- EXERCISE
Could you return the data below exactly as it appears?

*** SUPPLIED MATERIAL Section Begins ***

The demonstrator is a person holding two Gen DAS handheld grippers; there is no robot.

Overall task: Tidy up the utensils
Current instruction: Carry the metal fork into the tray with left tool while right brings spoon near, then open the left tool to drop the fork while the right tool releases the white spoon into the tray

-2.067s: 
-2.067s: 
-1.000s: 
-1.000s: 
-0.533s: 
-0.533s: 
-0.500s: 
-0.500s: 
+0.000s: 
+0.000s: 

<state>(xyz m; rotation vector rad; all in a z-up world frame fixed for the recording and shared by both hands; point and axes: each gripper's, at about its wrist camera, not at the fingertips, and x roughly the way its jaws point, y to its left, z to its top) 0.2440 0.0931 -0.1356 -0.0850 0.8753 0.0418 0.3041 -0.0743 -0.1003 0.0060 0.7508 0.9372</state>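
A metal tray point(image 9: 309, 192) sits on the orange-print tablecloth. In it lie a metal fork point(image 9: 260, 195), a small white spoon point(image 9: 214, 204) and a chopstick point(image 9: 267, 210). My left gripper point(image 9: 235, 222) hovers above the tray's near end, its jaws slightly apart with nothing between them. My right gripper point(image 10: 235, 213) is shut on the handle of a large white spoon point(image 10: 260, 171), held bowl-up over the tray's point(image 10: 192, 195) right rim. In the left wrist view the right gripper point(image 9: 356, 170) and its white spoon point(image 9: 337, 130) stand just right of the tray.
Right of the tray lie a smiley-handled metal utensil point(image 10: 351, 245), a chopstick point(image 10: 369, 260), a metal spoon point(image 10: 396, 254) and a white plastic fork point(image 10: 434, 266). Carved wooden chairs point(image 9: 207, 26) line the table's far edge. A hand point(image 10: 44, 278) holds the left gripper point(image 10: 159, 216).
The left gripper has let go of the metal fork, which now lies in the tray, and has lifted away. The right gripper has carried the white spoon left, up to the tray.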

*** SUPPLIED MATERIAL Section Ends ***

- TASK OUTPUT
The demonstrator is a person holding two Gen DAS handheld grippers; there is no robot.

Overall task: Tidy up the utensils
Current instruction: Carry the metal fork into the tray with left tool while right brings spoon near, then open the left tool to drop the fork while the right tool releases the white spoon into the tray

-2.067s: 
-2.067s: 
-1.000s: 
-1.000s: 
-0.533s: 
-0.533s: 
-0.500s: 
-0.500s: 
+0.000s: 
+0.000s: 

<state>(xyz m; rotation vector rad; all in a z-up world frame fixed for the recording and shared by both hands; point and axes: each gripper's, at about its wrist camera, not at the fingertips, and x roughly the way its jaws point, y to its left, z to its top) 0.2440 0.0931 -0.1356 -0.0850 0.8753 0.0418 0.3041 -0.0743 -0.1003 0.0060 0.7508 0.9372</state>
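A metal tray point(image 9: 309, 192) sits on the orange-print tablecloth. In it lie a metal fork point(image 9: 260, 195), a small white spoon point(image 9: 214, 204) and a chopstick point(image 9: 267, 210). My left gripper point(image 9: 235, 222) hovers above the tray's near end, its jaws slightly apart with nothing between them. My right gripper point(image 10: 235, 213) is shut on the handle of a large white spoon point(image 10: 260, 171), held bowl-up over the tray's point(image 10: 192, 195) right rim. In the left wrist view the right gripper point(image 9: 356, 170) and its white spoon point(image 9: 337, 130) stand just right of the tray.
Right of the tray lie a smiley-handled metal utensil point(image 10: 351, 245), a chopstick point(image 10: 369, 260), a metal spoon point(image 10: 396, 254) and a white plastic fork point(image 10: 434, 266). Carved wooden chairs point(image 9: 207, 26) line the table's far edge. A hand point(image 10: 44, 278) holds the left gripper point(image 10: 159, 216).
The left gripper has let go of the metal fork, which now lies in the tray, and has lifted away. The right gripper has carried the white spoon left, up to the tray.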

Nothing more belongs to the answer.